Mesmo tendo efeitos
devastadores, a humanidade não acredita que a Covid-19 decretará o fim do
mundo. Tanto é que já começamos a especular sobre o que vai mudar no “day after”,
assim que nos livrarmos da pandemia.
Geralmente, não sou de
arriscar previsões: nós, os historiadores, no máximo tentamos
adivinhar o que já aconteceu. E mesmo sobre isso temos opiniões diferentes...

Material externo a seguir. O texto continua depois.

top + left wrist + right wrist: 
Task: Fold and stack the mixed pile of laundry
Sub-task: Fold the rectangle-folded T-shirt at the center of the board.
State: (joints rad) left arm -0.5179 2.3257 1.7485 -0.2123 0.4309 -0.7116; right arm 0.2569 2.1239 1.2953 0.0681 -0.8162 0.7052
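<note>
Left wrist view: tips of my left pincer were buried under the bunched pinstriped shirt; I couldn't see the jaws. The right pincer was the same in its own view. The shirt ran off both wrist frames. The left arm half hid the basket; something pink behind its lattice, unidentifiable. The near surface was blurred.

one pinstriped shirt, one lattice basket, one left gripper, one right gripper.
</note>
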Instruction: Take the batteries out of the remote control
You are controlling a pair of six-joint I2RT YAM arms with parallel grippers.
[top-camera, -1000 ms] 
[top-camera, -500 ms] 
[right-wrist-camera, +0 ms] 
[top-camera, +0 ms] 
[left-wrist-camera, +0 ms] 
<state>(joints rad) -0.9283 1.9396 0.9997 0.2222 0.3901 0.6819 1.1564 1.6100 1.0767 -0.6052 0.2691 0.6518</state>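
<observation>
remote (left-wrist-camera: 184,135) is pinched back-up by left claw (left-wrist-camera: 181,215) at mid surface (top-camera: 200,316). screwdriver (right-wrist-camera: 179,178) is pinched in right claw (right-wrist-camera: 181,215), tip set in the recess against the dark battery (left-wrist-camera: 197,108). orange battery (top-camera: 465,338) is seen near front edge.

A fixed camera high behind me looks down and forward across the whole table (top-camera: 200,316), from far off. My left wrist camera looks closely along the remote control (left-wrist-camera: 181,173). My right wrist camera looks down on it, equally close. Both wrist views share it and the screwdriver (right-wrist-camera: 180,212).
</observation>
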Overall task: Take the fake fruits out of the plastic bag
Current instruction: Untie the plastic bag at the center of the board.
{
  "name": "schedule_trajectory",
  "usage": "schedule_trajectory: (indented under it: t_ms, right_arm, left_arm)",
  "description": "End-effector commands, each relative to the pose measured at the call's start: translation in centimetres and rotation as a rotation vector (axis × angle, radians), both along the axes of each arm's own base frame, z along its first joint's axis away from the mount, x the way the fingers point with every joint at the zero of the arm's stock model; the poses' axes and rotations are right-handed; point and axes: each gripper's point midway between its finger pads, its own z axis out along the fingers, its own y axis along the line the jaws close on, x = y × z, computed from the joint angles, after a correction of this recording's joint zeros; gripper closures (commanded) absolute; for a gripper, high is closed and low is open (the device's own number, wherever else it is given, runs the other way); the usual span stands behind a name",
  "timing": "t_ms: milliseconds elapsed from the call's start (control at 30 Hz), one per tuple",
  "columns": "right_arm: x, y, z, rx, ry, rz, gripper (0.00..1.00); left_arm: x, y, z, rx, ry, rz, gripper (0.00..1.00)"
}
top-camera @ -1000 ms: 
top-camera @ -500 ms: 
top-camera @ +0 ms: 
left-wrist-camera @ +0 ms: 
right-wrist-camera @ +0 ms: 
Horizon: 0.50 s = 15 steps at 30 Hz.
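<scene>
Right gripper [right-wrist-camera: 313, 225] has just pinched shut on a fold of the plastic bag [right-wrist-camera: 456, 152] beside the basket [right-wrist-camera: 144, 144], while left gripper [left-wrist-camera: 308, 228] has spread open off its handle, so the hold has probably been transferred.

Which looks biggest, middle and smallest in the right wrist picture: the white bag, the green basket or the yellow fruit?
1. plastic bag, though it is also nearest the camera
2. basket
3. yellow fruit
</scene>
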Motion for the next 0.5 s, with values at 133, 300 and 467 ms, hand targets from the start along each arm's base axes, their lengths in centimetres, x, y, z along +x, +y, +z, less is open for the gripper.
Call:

Mas, sobre o “dia seguinte” talvez seja importante refletir. Estamos apostando
muito alto, e é possível que venhamos a ter grandes desilusões. Lidar com a
realidade é sempre difícil, particularmente neste momento, em que nos sentimos
fragilizados. Idealizar o futuro é uma forma de manter a sanidade, mas
construir castelos de areia pode ser mais perigoso ainda para nossa saúde
mental.
O tal “dia seguinte” só vai
acontecer se e quando tivermos um remédio confiável ou a vacina. Atrás dela correm
dezenas de laboratórios, em muitos países, de ingleses a russos, de americanos
a chineses. Segundo especialistas, as vacinas serão muito diferentes, desde
aquelas produzidas de forma mais tradicional, como a chinesa feita em parceria
com o Instituto Butantan, até outras com tecnologia
mais sofisticada, como a inglesa, passando pela israelense, que promete ser
oral e não injetável. Mas elas não existem ainda, embora cientistas e médicos
com muita credibilidade achem que as vacinas estarão prontas para serem
aplicadas pouco antes do carnaval (o que, do ponto de vista mercadológico,
seria algo glorioso e oportuno).
De uma forma ou de outra,
parece que o tal dia seguinte só acontecerá no próximo ano. Até lá teremos que
conviver com o medo da contaminação. Vamos continuar olhar com desconfiança
para qualquer um que cruzar conosco sem máscara, vamos temer aquele resfriado e
aquela dor de garganta. Um simples espirro nos fará correr atrás do termômetro
para aferir a febre. Continuaremos com o novo hábito de cheirar a comida para
conferir se não perdemos o olfato, e degustá-la lentamente para estarmos
seguros de que continuamos sentindo o gosto das coisas. Os que têm o que temer, esses talvez estejam, agora mesmo, checando os
arquivos, rasgando e queimando documentos e fotos, destruindo pen-drives,
atirando antigos celulares no mar e apagando memórias dos computadores. Afinal,
mesmo mortos, eles não querem correr o risco de ter situações e relações
impróprias devassadas.
Sim, mas e o “day after”?
Temo desapontar o leitor: não acontecerá nada. Nadinha. Necas. Na melhor das
hipóteses, talvez no dia seguinte àquele em que toda a humanidade seja
vacinada, em que a poção milagrosa produzida pelos cientistas seja injetada no
braço de sete e tanto bilhões de habitantes deste planeta erradio, talvez nesse
dia e nos seguintes a humanidade seja diferente do que é hoje. Talvez nesses
dias (vá lá, uma semana) nós nos sintamos irmanados aos coreanos (até aos do
norte), aos esquimós, aos bosquímanos, a todos os negros e aos brancos, aos
homens e às mulheres, aos ricos e aos pobres do mundo todo. Talvez nesses dias
a gente se sinta como se tivesse escapado, junto com todos os demais habitantes
do Planeta, de um perigo imenso, de um risco sem tamanho, perigo de destruição
total. Talvez esse sentimento nos irmane, nos faça
perceber que estamos juntos, queiramos ou não, que temos de cuidar deste ponto
perdido do Universo, que, afinal de contas, é nossa casa, limpá-lo,
preservá-lo, mantê-lo saudável, pelo menos no que depender de nós. Pode ser
(apenas pode ser, não sei ao certo) que, durante uma semana a gente perceba que
é ridículo, idiota e primário viver cutucando um ao
outro, ameaçando o vizinho, destruindo sua casa, invadindo sua horta, matando
seu cão, sua mulher, seus filhos, jogando sal na terra em volta da casa dele
para que nunca mais cresça planta alguma em suas terras.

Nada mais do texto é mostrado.